(What this task involves): Using the listing that follows, filter out every line lacking the string "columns" and return the rest.

(Recorded data):
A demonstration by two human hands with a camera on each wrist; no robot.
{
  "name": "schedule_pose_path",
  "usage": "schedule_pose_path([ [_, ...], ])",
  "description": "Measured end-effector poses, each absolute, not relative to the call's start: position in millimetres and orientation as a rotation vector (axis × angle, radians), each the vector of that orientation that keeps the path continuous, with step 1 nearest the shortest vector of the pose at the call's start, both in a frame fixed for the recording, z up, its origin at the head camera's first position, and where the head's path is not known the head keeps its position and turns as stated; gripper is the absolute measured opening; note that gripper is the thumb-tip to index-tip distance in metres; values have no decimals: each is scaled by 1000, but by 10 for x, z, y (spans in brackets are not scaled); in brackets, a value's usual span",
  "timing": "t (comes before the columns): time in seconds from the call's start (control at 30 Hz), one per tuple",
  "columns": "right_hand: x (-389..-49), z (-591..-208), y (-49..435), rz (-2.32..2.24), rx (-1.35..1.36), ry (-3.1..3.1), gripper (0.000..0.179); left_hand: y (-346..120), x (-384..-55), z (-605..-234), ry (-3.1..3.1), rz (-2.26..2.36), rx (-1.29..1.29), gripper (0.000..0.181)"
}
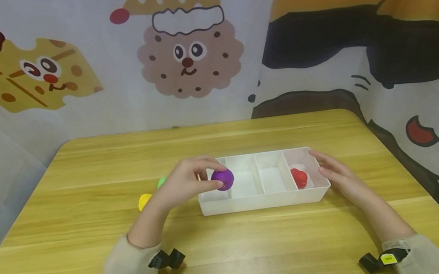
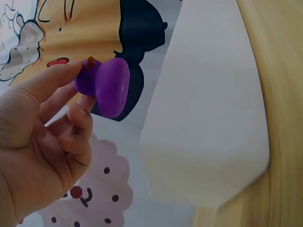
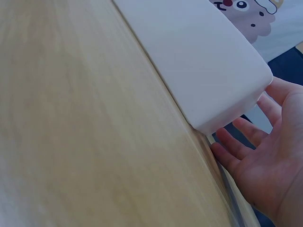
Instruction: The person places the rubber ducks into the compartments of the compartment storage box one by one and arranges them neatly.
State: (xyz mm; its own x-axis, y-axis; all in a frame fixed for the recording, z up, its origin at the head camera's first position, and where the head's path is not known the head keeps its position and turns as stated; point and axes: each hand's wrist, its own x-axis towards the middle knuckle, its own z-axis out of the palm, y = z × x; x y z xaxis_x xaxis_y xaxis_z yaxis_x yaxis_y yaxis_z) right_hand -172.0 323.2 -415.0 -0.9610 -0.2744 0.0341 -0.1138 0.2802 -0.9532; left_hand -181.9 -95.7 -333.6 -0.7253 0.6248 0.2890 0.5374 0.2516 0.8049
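Taking the centre of the white tray (image 1: 264,201) as the clock's middle, with twelve at the far side, the left hand (image 1: 184,184) reaches in from nine o'clock. Its thumb and fingers pinch a purple toy (image 1: 226,179), which bears a small orange bit; in the head view the toy overlaps the divider nearest the nine o'clock end, held up clear of the tray's floor.

At three o'clock, the right hand (image 1: 340,176) rests against the tray's end wall, fingers loosely bent and spread, grasping nothing. Just inside that end, a red toy (image 1: 300,178) lies in the last of four compartments.

Out toward nine o'clock on the worktop (image 1: 264,254), beyond the tray, are a yellow item (image 1: 144,201) and a green item (image 1: 161,181), both partly hidden by the left hand and its wrist. A printed cloth (image 1: 101,41) hangs at twelve.
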Motion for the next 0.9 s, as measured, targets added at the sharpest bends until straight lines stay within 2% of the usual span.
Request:
schedule_pose_path([
  [0.9, -1706, -4153, 3219, -1773, -361, 2394, 51, -180, -2013, -3361, 2409, 1496, 1157, 25],
])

(Completed task):
  "timing": "t (comes before the columns): time in seconds from the call's start (control at 30 Hz), one per tuple",
  "columns": "right_hand: x (-389..-49), z (-591..-208), y (-49..435), rz (-2.32..2.24), rx (-1.35..1.36), ry (-3.1..3.1), gripper (0.000..0.179); left_hand: y (-346..120), x (-384..-55), z (-605..-234), ry (-3.1..3.1), rz (-2.26..2.36), rx (-1.29..1.29), gripper (0.000..0.181)"

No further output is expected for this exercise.